When Rgx 1=0, rgx2=1, and rgx3=0, the driving resistor circuit 306 composed of one end of the second on driving resistor Rgon2, the second off driving resistor Rgoff2, and the eighth diode D8 is active, and the other driving resistors are inactive.

When Rgx 1=0, rgx2=0, and rgx3=1, the driving resistor circuit 306 composed of one end of the third on driving resistor Rgon3, the third off driving resistor Rgoff3, and the ninth diode D9 is active, and the other driving resistors are inactive.

Therefore, different driving resistor branches can be selected to drive by controlling the voltage of the direct current analog signal Rgx so as to adapt to different application scenes. The selection principle of the on driving resistor Rgon is as follows:

the driving resistor Rg which is as small as possible is selected, so that the switching speed is ensured to be as high as possible; and the driving resistor Rg as large as possible is selected, so that the driving circuit is ensured not to vibrate.

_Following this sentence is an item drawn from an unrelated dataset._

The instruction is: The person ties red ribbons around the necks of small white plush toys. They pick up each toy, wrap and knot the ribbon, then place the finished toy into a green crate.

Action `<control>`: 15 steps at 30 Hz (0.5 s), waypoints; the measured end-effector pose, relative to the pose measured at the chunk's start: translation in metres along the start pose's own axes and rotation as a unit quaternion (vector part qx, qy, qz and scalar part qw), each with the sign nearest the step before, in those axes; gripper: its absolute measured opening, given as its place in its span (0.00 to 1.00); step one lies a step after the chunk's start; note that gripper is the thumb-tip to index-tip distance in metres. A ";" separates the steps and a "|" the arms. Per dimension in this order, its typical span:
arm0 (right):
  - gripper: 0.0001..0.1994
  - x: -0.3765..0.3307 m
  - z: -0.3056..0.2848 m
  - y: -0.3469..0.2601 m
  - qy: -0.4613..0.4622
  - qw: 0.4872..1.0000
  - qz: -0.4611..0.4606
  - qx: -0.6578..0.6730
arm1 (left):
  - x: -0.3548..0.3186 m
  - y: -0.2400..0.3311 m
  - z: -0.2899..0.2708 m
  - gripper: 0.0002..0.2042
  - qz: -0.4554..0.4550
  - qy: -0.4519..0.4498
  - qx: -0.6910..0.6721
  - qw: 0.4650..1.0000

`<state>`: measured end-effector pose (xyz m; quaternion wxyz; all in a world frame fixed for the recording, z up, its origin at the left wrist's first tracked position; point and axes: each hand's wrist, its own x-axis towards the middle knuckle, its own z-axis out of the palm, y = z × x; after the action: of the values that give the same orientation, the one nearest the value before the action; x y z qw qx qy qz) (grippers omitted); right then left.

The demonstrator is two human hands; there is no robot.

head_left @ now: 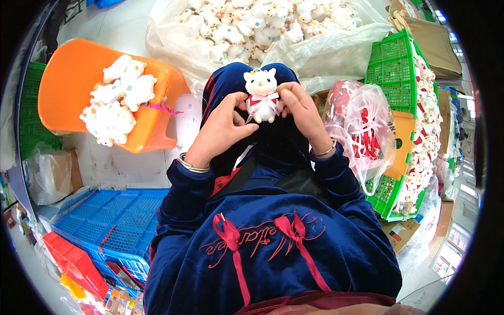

In engineering, the reference value of the official manual is generally selected from the reference value to the double value of the reference value, and is determined through experiments, and the empirically selected value is 1.2-1.4 times of the official data.

The selection principle of the off-drive resistor Rgoff is as follows:

rgoff is selected to be too small, di/dt is too large, peak voltage is too high due to parasitic inductance when the IGBT is easily turned off, the risk of high-voltage breakdown of the IGBT is increased, and meanwhile, a harsher absorption capacitor is needed to absorb the peak voltage. In addition, the freewheeling current and the reverse recovery current of the polar tube are too large, so that the risk of breakdown of the diode is caused.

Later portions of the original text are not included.